▶ _YOUR INSTRUCTIONS_
Extract the final stretch of the data: the line that contains "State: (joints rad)" and every line after it, unaltered, and no other lines.

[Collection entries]

----------

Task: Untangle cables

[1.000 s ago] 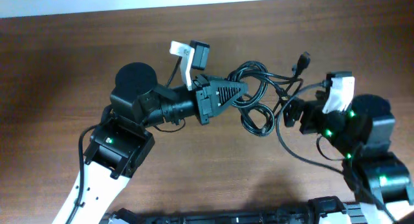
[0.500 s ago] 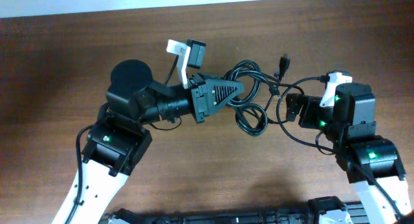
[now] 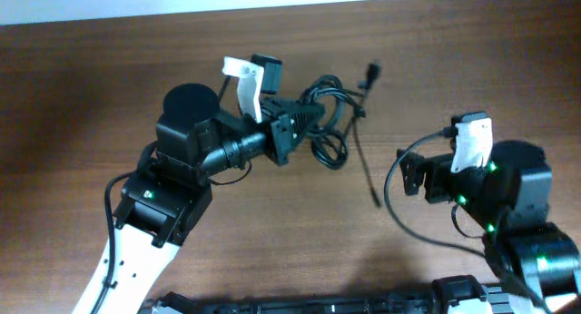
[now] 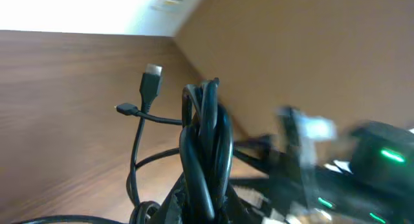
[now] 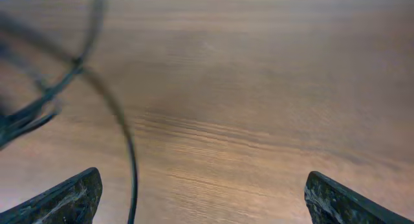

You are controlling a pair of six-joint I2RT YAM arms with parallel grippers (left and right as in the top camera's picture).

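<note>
1. Worktop (image 3: 109, 60): brown wood, bare around the arms.
2. Left arm (image 3: 195, 142) reaches right toward the middle. Right arm (image 3: 508, 196) sits at the right, well apart from the bundle.
3. Cables (image 3: 329, 123): black knotted bundle at upper middle of the worktop. One strand (image 3: 365, 169) trails down-right toward the right arm.
4. Left fingers (image 3: 304, 117): clamped on the cables, with loops standing up past them in the left wrist view (image 4: 206, 140).
5. Right fingers (image 5: 74, 197): spread wide, holding nothing. A blurred strand crosses the worktop ahead of them.
6. Metal-tipped plug (image 4: 152, 77) stands upright on its cord, with a small plug (image 4: 124, 109) just below-left of it.
</note>
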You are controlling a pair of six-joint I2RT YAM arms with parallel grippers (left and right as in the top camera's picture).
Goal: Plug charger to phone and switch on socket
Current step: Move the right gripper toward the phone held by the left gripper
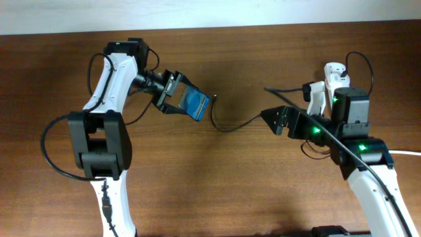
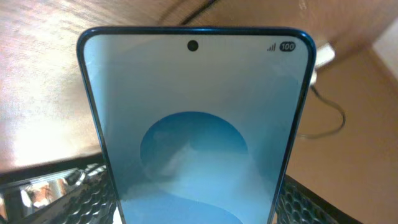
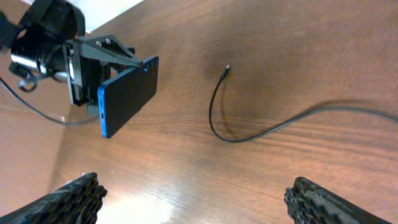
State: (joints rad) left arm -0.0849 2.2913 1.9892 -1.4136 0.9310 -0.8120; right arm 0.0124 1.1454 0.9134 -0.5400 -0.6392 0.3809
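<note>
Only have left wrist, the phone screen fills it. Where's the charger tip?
Observer: The plug tip lies loose on the table, just beyond the phone and not touching it.
Operator: Right gripper holding the cable?
Observer: No. The right gripper is open and empty, close to the charger.
Operator: How is the phone held?
Observer: The left gripper clamps it at one end and the phone is tilted. I can't tell whether its low corner touches the table.
</note>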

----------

▶ _RESULT OF THE EXERCISE_
State: (joints rad) left arm -0.0849 2.2913 1.9892 -1.4136 0.9310 -0.8120; right arm 0.0124 1.1454 0.9134 -0.5400 -0.6392 0.3809
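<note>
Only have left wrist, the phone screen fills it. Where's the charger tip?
Observer: The plug tip lies loose on the table, just beyond the phone and not touching it.
Operator: Right gripper holding the cable?
Observer: No. The right gripper is open and empty, close to the charger.
Operator: How is the phone held?
Observer: The left gripper clamps it at one end and the phone is tilted. I can't tell whether its low corner touches the table.
</note>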

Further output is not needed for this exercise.